Before embarking on a decade-long professional career as a centre-back, Taylor was a part-time goalkeeper who interrupted his career to attend Sheffield Hallam University, eventually moving to play for Team Bath and study at the University of Bath.
“I didn’t do a YTS or get a young professional contract as a footballer,” Taylor exclusively told the Totally Football League Show this week.
“I combined playing as a goalkeeper for a semi-pro team locally and then as centre-half for my university. But then I got an opportunity full time down at Exeter when we were in the National League. So it was a strange first few years to my career, I suppose.
“It’s all good experience. I’d like to think the education side of has helped me out in terms of my own aspirations as a coach and a manager, and probably understanding the game to a certain level as well.
“When you play your career, you get caught up in the bubble, just playing week in, week out and you don’t think too far ahead. Then injuries and age start to take their toll and then you do start thinking about your future.
“I’ve worked for some really good managers and played with some decent players as well, and then the same when I got into the coaching structure.
“But I do appreciate how lucky we are to work in football – those times before university and around college as well, when I was doing labouring jobs, really make you understand how lucky we are to sort of do a couple of hours of physical fitness and work in a day and then you got the free afternoon.”

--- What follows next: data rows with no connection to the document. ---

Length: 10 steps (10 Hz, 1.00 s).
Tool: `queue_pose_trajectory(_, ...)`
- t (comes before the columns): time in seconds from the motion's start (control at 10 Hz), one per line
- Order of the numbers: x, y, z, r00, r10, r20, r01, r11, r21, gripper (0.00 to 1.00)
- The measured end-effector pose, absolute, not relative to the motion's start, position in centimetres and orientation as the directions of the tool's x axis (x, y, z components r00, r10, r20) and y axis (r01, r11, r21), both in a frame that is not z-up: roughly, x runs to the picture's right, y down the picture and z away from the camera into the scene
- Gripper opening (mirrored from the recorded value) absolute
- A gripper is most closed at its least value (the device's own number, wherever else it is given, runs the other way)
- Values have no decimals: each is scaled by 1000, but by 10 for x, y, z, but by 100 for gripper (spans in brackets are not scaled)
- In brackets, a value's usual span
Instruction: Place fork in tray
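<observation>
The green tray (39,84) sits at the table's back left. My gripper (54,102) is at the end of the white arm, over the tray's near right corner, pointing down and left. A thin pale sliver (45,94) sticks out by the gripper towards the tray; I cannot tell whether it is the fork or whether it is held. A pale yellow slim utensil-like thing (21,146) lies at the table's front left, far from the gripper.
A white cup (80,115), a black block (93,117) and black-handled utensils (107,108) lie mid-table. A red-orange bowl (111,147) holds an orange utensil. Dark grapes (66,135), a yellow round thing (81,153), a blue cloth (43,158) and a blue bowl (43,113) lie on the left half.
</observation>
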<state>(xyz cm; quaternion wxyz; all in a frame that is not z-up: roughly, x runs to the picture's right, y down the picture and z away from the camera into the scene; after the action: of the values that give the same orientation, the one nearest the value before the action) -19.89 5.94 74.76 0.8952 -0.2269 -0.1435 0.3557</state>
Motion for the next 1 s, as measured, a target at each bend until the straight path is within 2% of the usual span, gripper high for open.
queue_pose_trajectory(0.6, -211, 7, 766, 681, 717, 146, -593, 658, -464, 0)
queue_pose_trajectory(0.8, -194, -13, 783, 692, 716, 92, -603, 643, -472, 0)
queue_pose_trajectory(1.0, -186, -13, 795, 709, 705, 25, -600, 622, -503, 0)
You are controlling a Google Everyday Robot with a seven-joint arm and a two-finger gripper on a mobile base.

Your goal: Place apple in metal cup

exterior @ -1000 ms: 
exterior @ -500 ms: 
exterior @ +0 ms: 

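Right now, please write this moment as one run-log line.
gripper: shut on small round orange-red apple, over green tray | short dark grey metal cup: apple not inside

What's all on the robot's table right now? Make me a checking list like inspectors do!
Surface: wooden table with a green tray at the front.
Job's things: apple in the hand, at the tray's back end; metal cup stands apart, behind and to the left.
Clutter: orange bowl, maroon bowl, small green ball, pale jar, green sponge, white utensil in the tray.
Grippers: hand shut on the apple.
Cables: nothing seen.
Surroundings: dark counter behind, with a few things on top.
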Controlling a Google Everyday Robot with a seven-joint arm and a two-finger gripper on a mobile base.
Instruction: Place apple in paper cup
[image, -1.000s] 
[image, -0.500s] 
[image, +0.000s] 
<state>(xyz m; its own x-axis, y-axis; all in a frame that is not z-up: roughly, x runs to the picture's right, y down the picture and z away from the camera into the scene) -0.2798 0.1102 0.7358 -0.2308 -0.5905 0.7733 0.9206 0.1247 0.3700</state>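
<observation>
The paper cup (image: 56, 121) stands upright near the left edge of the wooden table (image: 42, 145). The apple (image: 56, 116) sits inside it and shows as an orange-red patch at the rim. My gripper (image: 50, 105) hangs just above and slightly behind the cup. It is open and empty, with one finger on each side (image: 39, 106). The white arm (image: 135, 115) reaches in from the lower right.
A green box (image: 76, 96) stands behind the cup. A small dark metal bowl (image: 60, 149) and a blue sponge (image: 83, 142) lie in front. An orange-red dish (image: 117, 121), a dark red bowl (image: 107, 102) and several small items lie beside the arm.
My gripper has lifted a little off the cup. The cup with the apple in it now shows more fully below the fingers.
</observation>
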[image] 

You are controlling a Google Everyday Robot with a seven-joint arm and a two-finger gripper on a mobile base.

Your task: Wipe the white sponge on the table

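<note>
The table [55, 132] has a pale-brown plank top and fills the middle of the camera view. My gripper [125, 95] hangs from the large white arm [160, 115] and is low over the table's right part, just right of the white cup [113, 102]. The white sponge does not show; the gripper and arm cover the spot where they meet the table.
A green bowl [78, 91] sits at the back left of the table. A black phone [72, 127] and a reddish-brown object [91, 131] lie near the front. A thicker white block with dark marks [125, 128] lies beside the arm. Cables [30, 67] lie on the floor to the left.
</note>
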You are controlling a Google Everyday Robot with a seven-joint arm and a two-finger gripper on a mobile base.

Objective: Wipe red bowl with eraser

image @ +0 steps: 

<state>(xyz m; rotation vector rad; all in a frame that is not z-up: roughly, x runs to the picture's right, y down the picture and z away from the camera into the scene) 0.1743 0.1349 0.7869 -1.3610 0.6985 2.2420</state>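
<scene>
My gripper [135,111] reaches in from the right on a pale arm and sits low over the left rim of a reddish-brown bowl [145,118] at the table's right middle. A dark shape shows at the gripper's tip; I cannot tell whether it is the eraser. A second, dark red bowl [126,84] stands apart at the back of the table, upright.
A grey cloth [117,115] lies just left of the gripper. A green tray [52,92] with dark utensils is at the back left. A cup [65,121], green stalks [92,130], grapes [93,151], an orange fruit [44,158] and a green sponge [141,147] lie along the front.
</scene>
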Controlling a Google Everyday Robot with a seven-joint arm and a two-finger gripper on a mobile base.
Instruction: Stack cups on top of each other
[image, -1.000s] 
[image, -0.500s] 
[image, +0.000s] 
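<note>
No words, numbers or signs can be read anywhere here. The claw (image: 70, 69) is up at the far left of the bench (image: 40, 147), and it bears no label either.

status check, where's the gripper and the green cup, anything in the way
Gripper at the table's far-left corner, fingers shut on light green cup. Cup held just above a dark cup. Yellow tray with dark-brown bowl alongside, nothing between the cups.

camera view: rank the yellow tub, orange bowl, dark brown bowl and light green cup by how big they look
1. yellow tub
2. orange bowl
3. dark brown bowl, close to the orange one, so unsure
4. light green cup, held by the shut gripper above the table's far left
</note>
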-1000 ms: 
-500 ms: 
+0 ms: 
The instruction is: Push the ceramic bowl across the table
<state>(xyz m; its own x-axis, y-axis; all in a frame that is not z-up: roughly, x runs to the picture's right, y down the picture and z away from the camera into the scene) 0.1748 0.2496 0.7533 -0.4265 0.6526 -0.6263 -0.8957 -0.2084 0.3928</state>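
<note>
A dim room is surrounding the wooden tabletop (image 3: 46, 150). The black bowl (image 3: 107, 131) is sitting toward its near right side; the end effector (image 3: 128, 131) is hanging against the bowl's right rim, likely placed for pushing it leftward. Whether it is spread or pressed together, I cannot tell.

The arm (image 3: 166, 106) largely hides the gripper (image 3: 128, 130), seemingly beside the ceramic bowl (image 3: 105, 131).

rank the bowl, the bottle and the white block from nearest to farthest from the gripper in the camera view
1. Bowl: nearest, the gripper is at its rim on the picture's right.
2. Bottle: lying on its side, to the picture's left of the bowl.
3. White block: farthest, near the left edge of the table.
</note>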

Last season felt like a transitional year for Exeter as they managed the switch from Tisdale’s long tenure to Taylor, even though they did only just miss out on the playoffs. And Taylor was cautious about embarking on a stringent revolution.
“Certainly to start we didn’t want to change too much,” Taylor says. “On the back of Paul being there for 12 years, Exeter City was a certain type of club, run a certain type of way. So any change you have made we’ve tried to gradually feed into the club.
“The environment is still the same and that’s us credit to Paul and his staff. It’s a fantastic environment to work in. The ethos of the club is still to promote the young boys and get them out of the academy and into the first team. Not too much has changed in that respect.
“Obviously, I’m a different character to Paul, but like I said we’ve still got a lot of traits from Paul’s time and we’re hopefully a club moving in the right direction. Only time will tell in terms of what success looks like for Exeter City.”
At the moment success looks like being top of League Two: Exeter have suffered just one defeat from their opening seven games, sitting ahead of Crewe on goal difference. And this weekend sees arguably the fourth tier’s game of the season so far, as those top two sides meet at Gresty Road.
“We just need to keep on picking up points,” Taylor says. “There’s been times we’ve been disappointed…when we’ve not picked maximum points when we’ve been on top. It’s about getting the balance right.
“The tighter games against the likes of Newport and Swindon, they’re high class opposition at this level. I expect the same from Crewe this weekend. If we keep on picking up points we won’t be too far away.
“We know the league’s not really settled down as yet in terms of some big clubs below us. Certainly the ones relegated from League One – they’ll come strong at some stage. Hopefully we can pick up more points against Crewe this weekend.”